Knowing nothing about electrical engineering, I sought guidance from Jeffrey Garman (senior research assistant and machinist) and Geordi Helmick (fabrication lab manager) in the Technical Sciences Administration. I had found some information indicating that a small amount of voltage can be created with a thermoelectric generator (TEG) using hot compost and a cold source (the more temperature difference, the more potential power generated by thermoelectric devices via the Seebeck effect) … As it turns out, a lot of current scientific research is trying to harness heat waste into usable energy, but the TEG system needed to convert compost heat to energy for this project does not yet exist. So along with TSA electrical engineer Clifford Dax, the TSA crew have been working with me to try to engineer a TEG system for the R.A.W. PostLibrary. Design and manufacture of the R.A.W. compost-TEG device are underway in the TSA and Fabrication Lab, with the expectation that it will take ongoing experimentation to get it working. Meanwhile I am exploring a newly ignited passion for composting, seeing how hot can I get my piles to amplify the T differential and generate some power.

You’ve had people visiting your space during your residency. What role do they play in your work?

During my residency, The Unclean Room hosted some illuminating conversations with UO artists and researchers, including a couple of the other CPI fellows, Colin Ives (February) and Carla Bengtson (January). In mid-November, the room also hosted one event that brought together … the Pulping Posse, a group of artists and researchers — the core of whom are members of Eugene Contemporary Art — who have … worked in the soil in and around the seasonal pond, burying things and digging them up again exactly one year later, and exploring the possibilities of different “pulping” processes.

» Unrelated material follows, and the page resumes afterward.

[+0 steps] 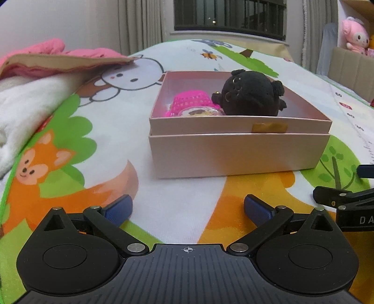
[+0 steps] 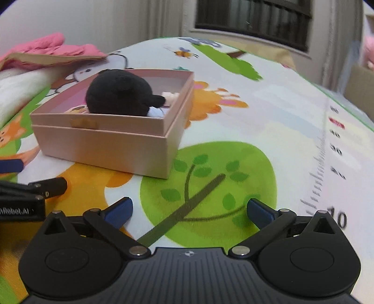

Pulping is a concept I’ve been working with for a few years now, involving the material and conceptual transformation of books--especially pulp westerns—through exposure to flowing time, weather, and various manual manipulations …. At the end of the residency, I also hosted a cohort of UO MFA students, who asked super illuminating questions that helped delve even further into the questions and materials present in the space.  

How has this experience been for you? What have you learned? What will you take away from your time in the Knight Campus?

Being in closer proximity to the UO community during my residency has been nourishing for all of my projects. I’ve had many important conversations that lead my research in new directions. The process of working with the TSA engineers to develop a prototype for the TEG system has been exciting and certainly expanded my understanding and appreciation of engineering and available technologies. With help from Geordi and that brilliant crew, I’ll be able to bring home and wire up a TEG device that will become a vital component of a new material-conceptual system, which will power the R.A.W. PostLibrary in new and unforeseen ways.